Menos mal que el mundo no nos mira, porque esta parroquia suscita vergüenza ajena, rubor, alipori puro y duro, a cualquier persona formada, mínimamente culta y emocionalmente equilibrada. Toda esta horda admite a regañadientes saber que tanto el Constitucional como el TSJC habían declarado ilegal el referéndum, pero alegan que eso no les incluía a ellos, como seres libres, ciudadanos del mundo, feministas y antifascistas que son; todos interpretan que la democracia es hacer lo que a ellos les viene en gana en todo momento y lugar; todos aseguran que alzaron los brazos y se limitaron a "hacer" cánticos --lo de “hacer cánticos” tiene mucho pecado--; todos recuerdan ese día como uno de los más importantes de sus vidas; sin excepción cuentan que acudieron a los colegios electorales entre las cinco y las seis de la madrugada, aun sin tener ninguna tarea adscrita; que nadie organizó nada, y que todo ocurrió por intercesión divina: cayeron las urnas y las papeletas del cielo; nadie vio nada, ni sabe cómo funcionó el censo universal, ni quién era responsable, ni cómo se efectuó el recuento; unos tenían fiebre y alucinaron, otros solo dicen haber visto volar por los aires al avi Miquel con su silla de ruedas y decenas de dentaduras postizas; todos, sin excepción, son chulescos, arrogantes, superiores, y todos, y ya concluyo, se resignan a contestar a algunas preguntas de la acusación de Vox por imperativo legal. Porque lo del “imperativo legal” es término jurídico que les ha calado hondo y ahora repiten como cotorras, pues denota mimbres jurídicos y cierto nivel intelectual.
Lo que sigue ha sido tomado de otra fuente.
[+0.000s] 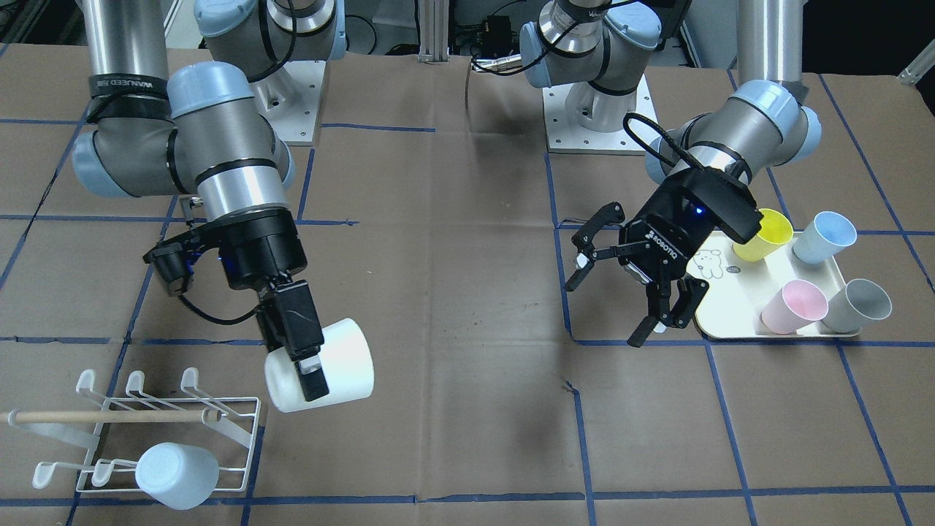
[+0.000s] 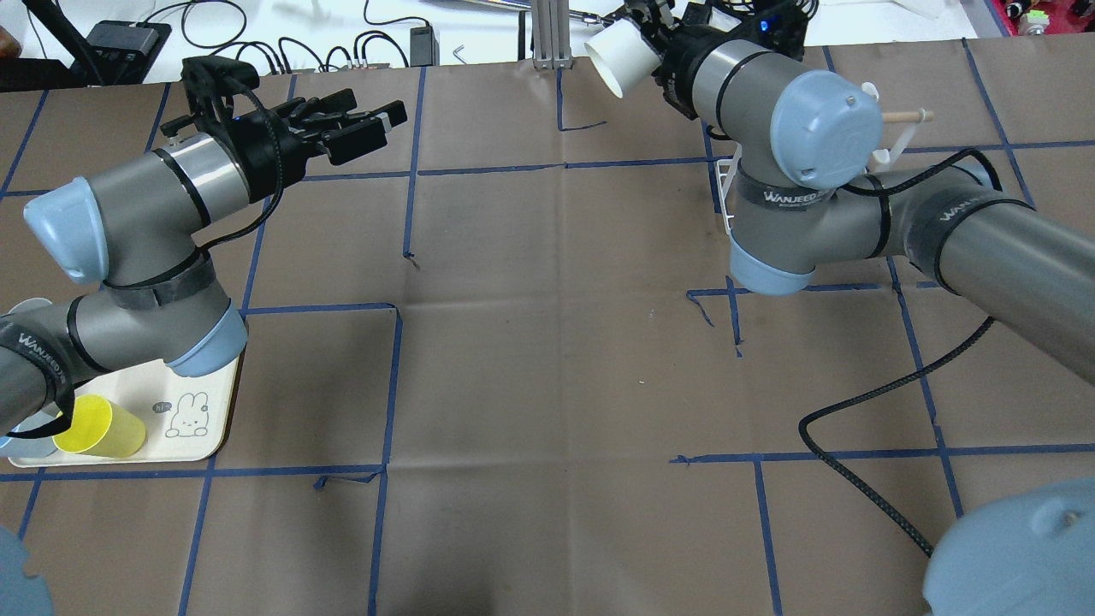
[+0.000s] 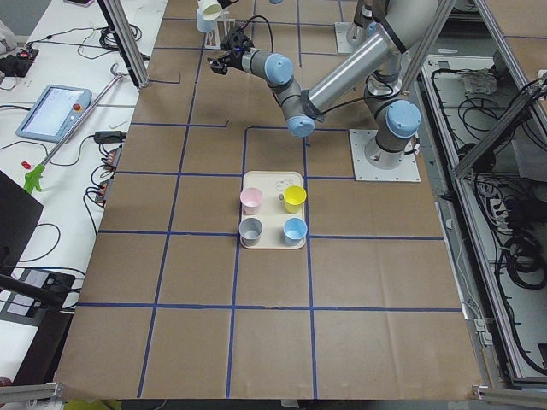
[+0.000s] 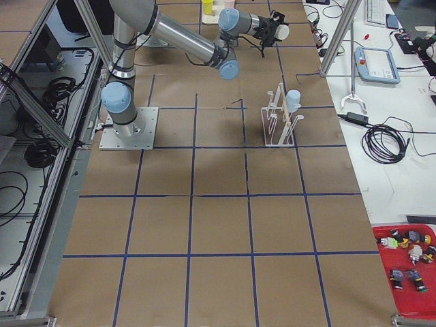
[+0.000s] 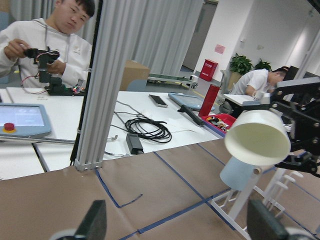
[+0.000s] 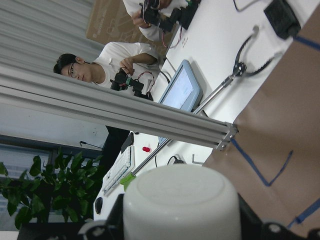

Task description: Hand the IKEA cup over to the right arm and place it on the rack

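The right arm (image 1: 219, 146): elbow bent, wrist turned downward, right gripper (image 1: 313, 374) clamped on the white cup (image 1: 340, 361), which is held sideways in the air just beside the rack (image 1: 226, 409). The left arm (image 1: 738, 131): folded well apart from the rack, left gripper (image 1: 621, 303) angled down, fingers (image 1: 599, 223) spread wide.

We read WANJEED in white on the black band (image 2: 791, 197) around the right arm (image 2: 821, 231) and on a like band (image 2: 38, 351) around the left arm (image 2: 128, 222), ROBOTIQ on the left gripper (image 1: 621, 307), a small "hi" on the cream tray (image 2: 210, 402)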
Tras sus declaraciones, en las que trituran la lengua común con asombrosa e inclemente zafiedad, y empujan hasta límites indecibles la paciencia del tribunal, doblan cuidadosamente el certificado que acredita su comparecencia y testimonio, a fin de enmarcarlo y mostrarlo a sus nietos --“¡mira, nen, yo luché contra el fascismo español en las barricadas de Madrid!”-- y piden permiso para quedarse en la sala, que para una vez que aparcan el tractor hay que aprovechar la ocasión.

Capítulo aparte merecerían los abogados defensores de los encausados, que se han habituado a tentar, día sí y día también, los límites que son tolerables en la práctica jurídica. Haciendo gala de un proceder tan taimado como insidioso, buscan dejar constancia en acta de las reprobaciones y correctivos que ineludiblemente Manuel Marchena se ve obligado a aplicar. Lejos de conducir sus interrogatorios ciñéndose a reglas estrictas y pautadas que conocen a la perfección, no buscan sino crear situaciones anómalas que entienden que ante el Tribunal de Estrasburgo, al que acabarán recurriendo, pudieran tener algún tipo de recorrido o merecer una mínima consideración.

Meses atrás dije que Manuel Marchena y el resto de jueces actuaban y conducían las vistas de forma impecable, ponderada, ecuánime. Me reafirmo en ello. Son y constituyen la última defensa, el último parapeto, la última frontera de la ley que nos protege, llegados al extremo, de la bota del totalitarismo más repugnante.

Esos jueces son los "siete magníficos" de la democracia.